# INSTRUCTIONS FOR THE TASK
The answer must consist of every line from the data that holds the string "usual".
Top of RECORDS FOR PROCESSING
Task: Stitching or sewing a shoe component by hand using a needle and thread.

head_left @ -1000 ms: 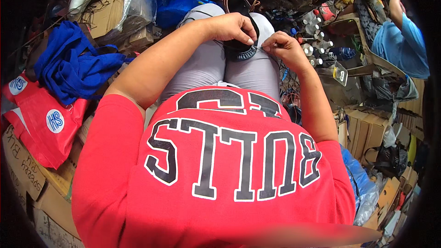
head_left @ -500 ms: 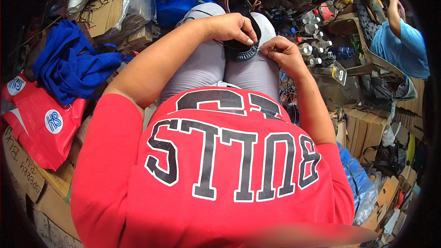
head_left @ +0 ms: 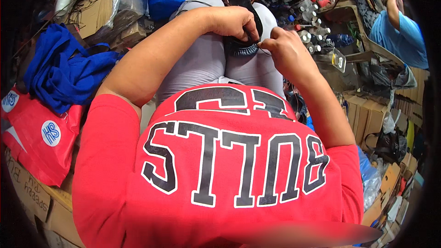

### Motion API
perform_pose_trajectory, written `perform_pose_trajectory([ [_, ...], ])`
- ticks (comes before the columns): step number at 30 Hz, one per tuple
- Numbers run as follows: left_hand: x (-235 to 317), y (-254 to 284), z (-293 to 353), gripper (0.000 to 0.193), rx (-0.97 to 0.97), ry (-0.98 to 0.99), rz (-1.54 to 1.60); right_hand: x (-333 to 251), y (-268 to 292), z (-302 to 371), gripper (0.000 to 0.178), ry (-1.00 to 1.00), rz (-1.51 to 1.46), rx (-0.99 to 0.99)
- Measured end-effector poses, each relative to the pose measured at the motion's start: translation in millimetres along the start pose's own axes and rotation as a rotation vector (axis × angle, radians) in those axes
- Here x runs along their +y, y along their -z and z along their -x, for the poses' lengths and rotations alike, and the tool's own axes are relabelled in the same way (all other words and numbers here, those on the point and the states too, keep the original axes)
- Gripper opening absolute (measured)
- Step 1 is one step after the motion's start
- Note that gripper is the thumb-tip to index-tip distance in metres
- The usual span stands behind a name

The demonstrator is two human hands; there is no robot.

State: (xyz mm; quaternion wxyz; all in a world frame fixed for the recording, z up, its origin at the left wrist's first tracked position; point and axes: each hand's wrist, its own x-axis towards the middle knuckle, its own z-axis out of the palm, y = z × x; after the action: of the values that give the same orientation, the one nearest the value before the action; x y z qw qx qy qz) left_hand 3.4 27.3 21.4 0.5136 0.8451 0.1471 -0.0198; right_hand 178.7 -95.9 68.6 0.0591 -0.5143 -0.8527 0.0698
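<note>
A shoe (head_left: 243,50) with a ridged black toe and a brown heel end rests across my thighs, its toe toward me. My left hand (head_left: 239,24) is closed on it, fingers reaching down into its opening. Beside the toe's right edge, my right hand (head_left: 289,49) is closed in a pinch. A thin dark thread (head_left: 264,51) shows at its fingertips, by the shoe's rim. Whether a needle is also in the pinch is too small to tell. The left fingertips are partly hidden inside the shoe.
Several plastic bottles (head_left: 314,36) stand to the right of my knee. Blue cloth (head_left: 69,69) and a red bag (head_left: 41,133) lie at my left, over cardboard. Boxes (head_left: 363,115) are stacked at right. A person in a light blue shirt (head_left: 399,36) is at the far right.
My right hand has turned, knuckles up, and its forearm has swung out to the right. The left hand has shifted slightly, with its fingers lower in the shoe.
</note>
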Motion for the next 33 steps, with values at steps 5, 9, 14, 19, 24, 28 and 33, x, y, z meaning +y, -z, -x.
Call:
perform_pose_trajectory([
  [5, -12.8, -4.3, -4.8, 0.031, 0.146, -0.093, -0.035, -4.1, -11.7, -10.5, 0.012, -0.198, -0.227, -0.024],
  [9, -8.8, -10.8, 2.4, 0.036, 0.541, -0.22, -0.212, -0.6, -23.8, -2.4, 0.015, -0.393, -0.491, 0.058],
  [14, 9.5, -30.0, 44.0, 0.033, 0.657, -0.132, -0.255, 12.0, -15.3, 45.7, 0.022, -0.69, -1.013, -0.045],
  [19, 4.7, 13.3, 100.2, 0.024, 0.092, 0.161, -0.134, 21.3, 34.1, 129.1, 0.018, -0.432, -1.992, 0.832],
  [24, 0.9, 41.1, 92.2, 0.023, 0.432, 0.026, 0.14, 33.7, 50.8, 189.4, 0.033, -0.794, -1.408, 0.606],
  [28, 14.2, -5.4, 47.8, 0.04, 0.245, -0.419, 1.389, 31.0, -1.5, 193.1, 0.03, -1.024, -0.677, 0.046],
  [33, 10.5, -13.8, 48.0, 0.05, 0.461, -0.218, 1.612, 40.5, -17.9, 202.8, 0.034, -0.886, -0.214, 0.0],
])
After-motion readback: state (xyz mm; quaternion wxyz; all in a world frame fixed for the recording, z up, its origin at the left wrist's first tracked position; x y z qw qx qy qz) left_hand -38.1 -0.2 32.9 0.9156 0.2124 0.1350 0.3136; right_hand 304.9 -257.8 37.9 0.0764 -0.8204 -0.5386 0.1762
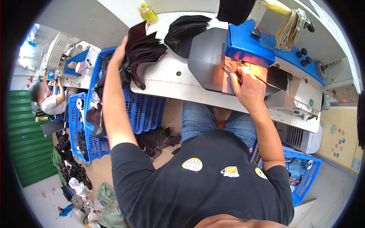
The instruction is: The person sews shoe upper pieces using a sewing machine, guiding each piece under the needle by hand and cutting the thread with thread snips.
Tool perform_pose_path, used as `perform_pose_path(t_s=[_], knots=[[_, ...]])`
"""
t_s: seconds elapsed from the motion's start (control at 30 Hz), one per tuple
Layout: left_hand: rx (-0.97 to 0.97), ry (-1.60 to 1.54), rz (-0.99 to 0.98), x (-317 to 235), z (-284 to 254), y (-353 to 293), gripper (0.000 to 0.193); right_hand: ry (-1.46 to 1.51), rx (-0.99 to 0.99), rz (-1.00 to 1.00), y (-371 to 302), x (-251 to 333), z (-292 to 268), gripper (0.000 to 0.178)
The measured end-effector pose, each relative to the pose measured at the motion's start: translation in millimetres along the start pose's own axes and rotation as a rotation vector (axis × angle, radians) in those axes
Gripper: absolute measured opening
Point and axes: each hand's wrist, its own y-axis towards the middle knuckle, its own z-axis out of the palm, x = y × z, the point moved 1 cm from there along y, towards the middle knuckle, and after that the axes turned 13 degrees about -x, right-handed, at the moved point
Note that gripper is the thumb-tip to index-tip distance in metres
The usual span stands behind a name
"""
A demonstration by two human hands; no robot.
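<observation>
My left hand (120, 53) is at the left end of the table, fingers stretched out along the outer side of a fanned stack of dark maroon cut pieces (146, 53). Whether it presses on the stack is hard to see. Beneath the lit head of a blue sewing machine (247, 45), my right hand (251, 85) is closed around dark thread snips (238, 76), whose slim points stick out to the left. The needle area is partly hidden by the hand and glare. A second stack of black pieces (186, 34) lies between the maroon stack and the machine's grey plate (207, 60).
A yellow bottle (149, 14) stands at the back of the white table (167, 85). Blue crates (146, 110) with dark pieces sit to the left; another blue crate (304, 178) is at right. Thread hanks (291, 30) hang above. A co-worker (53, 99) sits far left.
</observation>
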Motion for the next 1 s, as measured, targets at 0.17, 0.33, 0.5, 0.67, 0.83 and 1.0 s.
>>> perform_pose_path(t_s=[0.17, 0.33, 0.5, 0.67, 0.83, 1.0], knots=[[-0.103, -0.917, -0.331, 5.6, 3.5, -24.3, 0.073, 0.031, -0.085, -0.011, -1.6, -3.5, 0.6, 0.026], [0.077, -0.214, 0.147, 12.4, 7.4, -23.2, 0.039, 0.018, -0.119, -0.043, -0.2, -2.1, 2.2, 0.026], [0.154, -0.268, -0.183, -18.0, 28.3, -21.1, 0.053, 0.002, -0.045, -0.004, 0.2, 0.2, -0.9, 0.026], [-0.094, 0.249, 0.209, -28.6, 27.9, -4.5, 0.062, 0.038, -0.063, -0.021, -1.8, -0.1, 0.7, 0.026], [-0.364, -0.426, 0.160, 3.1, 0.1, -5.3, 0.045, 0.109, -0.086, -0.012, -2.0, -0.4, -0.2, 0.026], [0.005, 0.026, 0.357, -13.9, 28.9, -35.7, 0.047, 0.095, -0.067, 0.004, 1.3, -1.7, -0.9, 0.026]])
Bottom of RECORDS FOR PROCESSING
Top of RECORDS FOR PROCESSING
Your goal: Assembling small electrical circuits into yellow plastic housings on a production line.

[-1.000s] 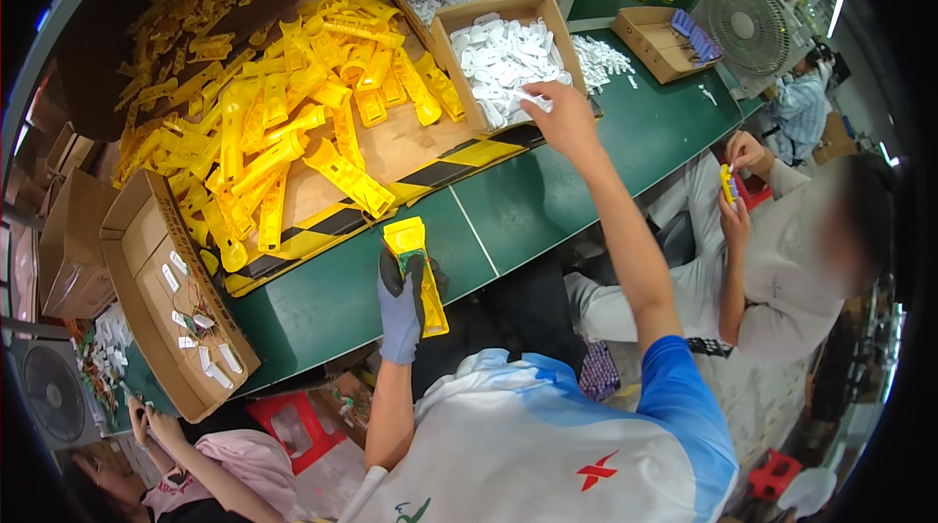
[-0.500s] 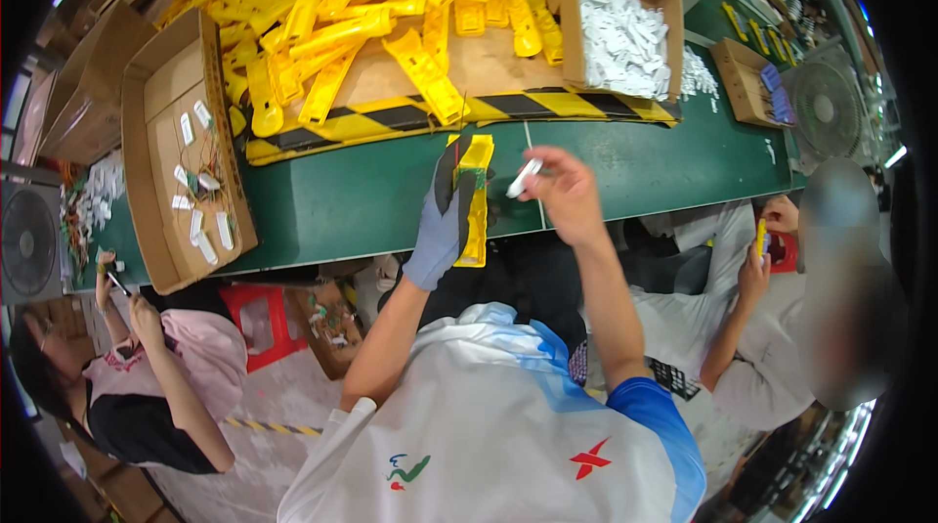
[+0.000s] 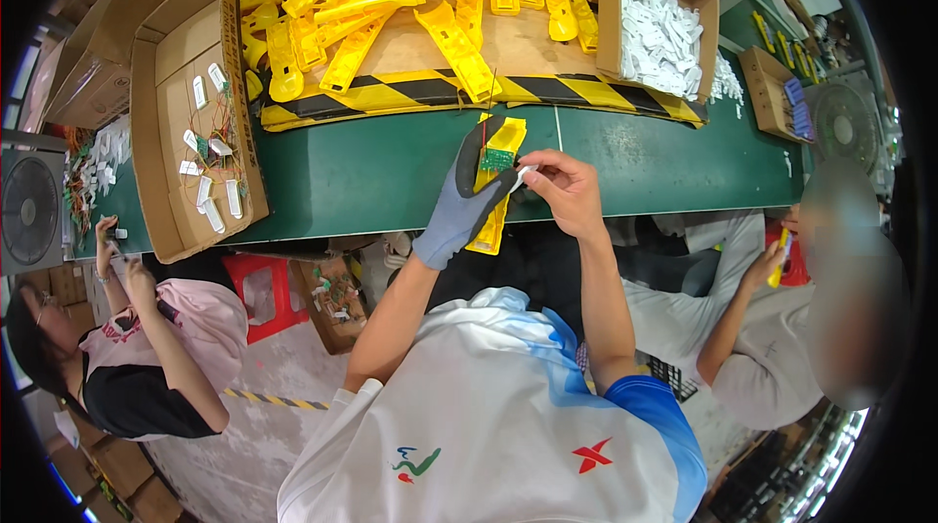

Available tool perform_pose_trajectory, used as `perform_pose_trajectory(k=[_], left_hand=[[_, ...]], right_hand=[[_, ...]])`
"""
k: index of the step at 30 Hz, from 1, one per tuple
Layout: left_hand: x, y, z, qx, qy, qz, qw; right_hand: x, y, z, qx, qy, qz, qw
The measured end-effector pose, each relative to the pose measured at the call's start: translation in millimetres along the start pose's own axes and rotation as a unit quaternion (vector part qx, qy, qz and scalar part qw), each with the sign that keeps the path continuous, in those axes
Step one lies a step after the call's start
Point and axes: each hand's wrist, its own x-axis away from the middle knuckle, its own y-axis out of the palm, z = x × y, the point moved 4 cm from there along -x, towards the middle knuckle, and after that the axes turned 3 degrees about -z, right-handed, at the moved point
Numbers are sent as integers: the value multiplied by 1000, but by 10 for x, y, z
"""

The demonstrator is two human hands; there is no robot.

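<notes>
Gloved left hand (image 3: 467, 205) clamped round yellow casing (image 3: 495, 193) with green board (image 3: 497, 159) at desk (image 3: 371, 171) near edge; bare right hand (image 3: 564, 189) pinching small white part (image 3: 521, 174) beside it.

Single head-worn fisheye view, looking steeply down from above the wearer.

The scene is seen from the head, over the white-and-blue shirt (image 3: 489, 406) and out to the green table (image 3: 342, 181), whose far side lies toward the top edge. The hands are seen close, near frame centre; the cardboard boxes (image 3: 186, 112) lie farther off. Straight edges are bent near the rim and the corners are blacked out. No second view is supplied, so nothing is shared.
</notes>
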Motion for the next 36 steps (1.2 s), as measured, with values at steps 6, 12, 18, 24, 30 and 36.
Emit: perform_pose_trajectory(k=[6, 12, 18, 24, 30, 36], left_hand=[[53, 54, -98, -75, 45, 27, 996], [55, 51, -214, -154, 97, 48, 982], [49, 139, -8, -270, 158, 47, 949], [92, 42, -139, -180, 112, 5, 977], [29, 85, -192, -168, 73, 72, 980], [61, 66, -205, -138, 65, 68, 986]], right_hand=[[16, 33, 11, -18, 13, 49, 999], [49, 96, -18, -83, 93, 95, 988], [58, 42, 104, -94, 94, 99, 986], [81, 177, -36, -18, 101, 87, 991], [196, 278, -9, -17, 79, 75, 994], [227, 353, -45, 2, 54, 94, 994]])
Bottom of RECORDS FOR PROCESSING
# OUTPUT FOR THIS TASK
- The usual span stands behind a name
The usual span stands behind a name

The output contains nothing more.